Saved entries

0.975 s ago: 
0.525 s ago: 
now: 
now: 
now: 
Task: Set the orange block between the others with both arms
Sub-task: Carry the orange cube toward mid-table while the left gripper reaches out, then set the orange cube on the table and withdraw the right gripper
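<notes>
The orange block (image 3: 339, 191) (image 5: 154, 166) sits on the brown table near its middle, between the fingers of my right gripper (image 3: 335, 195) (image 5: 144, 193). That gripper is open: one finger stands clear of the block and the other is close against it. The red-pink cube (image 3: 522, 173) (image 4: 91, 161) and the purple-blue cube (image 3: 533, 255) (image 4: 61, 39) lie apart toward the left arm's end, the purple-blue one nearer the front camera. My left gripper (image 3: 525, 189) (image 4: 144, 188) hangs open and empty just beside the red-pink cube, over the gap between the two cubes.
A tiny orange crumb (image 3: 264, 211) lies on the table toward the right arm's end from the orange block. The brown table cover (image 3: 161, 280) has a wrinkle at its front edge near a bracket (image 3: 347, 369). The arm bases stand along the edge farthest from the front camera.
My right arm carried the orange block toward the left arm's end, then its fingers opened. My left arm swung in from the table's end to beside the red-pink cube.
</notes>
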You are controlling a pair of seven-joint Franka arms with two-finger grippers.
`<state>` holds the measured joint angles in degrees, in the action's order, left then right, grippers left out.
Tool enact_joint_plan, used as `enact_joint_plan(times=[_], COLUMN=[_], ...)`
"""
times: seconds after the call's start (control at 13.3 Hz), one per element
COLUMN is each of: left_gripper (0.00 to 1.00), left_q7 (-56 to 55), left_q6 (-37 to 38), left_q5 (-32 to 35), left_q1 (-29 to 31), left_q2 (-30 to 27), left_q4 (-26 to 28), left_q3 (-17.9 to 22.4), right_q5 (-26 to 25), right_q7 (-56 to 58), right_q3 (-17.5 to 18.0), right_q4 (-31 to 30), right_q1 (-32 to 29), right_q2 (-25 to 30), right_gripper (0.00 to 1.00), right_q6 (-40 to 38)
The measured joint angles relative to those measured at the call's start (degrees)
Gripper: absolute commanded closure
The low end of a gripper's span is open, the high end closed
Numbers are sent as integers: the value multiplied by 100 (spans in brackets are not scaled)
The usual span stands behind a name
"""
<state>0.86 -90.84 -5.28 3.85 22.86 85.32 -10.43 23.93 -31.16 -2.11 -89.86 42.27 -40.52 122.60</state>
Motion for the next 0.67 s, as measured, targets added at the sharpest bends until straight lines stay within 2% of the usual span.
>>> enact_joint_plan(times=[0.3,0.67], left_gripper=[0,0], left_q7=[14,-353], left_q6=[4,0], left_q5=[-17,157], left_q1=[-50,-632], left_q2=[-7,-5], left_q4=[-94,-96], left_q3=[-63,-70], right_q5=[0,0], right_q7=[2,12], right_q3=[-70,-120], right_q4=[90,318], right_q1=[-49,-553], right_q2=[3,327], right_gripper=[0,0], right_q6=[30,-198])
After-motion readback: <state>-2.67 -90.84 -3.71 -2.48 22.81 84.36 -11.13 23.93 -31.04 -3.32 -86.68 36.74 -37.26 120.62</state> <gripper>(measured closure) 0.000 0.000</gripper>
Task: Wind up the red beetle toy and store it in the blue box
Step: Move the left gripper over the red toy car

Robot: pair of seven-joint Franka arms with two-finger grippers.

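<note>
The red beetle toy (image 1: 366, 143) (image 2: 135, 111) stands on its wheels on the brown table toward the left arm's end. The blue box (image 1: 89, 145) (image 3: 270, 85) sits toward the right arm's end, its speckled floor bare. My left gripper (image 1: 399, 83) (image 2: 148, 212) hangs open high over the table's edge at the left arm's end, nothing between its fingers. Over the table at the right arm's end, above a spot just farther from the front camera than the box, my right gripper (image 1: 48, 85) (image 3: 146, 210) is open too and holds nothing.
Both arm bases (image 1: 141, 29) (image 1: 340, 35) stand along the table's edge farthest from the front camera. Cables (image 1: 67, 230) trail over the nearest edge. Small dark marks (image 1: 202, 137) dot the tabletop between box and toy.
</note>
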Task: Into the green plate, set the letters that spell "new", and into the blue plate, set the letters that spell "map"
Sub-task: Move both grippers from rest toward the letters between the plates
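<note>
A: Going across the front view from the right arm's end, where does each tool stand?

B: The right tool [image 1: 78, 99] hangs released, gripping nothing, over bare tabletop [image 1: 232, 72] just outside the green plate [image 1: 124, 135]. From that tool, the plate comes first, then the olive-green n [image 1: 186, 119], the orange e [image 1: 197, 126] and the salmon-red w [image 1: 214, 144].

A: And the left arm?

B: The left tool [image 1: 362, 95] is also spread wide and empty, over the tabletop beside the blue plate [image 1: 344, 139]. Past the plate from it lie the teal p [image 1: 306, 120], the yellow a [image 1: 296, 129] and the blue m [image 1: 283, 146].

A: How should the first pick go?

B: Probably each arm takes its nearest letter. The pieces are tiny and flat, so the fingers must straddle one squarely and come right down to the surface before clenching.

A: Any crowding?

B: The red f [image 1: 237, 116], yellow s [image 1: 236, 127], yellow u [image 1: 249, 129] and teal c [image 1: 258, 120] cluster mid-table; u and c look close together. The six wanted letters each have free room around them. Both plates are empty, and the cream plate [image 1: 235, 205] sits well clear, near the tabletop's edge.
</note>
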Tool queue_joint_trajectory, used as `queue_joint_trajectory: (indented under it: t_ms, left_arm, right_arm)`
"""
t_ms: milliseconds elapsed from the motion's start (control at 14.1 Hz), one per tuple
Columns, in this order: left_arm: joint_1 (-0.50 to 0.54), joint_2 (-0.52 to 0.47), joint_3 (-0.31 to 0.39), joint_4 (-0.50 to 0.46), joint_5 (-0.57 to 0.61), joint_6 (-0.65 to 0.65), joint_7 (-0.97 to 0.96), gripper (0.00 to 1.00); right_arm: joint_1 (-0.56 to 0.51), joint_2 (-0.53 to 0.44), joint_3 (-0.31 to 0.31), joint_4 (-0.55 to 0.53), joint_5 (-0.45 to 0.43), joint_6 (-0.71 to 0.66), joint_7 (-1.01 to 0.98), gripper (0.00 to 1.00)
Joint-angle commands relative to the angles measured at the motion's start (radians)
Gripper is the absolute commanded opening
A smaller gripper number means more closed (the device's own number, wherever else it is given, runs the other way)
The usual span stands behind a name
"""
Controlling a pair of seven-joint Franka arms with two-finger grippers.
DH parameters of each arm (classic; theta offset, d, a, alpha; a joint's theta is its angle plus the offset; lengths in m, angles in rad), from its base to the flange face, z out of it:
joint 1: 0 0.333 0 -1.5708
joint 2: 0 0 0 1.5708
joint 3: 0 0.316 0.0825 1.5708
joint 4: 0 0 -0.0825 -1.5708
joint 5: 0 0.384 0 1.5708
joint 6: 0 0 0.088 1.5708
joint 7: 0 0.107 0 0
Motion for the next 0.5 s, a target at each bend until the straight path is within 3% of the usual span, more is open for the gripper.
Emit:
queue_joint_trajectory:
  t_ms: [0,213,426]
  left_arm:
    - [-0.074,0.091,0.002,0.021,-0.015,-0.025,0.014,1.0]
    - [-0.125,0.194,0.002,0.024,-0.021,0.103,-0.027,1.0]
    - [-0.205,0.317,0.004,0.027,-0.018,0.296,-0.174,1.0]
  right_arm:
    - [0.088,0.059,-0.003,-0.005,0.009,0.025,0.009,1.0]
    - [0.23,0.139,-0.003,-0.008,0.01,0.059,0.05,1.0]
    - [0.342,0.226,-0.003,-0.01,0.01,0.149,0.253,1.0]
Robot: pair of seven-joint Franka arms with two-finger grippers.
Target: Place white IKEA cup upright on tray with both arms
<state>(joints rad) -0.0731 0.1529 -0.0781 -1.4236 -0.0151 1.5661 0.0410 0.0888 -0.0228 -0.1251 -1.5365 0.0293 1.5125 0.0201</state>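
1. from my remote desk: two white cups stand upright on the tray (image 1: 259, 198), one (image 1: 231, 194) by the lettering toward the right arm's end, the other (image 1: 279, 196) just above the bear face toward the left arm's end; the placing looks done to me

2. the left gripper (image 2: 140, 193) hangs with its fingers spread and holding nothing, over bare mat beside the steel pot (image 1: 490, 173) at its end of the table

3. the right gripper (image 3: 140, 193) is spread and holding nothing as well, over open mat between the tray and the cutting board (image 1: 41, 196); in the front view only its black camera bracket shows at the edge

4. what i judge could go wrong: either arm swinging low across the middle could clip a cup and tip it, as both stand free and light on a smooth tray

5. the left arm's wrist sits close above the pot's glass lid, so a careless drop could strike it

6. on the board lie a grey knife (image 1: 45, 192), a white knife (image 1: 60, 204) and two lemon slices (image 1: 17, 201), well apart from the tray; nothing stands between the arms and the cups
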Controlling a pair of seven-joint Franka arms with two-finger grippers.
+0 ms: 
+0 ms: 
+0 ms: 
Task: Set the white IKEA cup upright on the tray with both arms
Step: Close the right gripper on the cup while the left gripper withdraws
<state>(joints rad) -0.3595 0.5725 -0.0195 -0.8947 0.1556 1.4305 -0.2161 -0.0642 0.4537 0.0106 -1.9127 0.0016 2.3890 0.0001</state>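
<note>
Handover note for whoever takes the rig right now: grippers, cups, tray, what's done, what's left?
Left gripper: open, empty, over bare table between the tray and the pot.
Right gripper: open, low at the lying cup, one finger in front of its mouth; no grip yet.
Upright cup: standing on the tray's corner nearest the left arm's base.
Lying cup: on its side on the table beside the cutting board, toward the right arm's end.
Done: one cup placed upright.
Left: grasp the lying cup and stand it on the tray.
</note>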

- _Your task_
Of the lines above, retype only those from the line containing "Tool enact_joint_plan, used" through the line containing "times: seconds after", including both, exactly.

- _Answer below_
Tool enact_joint_plan, used as `enact_joint_plan(times=[_], COLUMN=[_], ...)`
"""
times: seconds after the call's start (control at 13.3 Hz), one per element

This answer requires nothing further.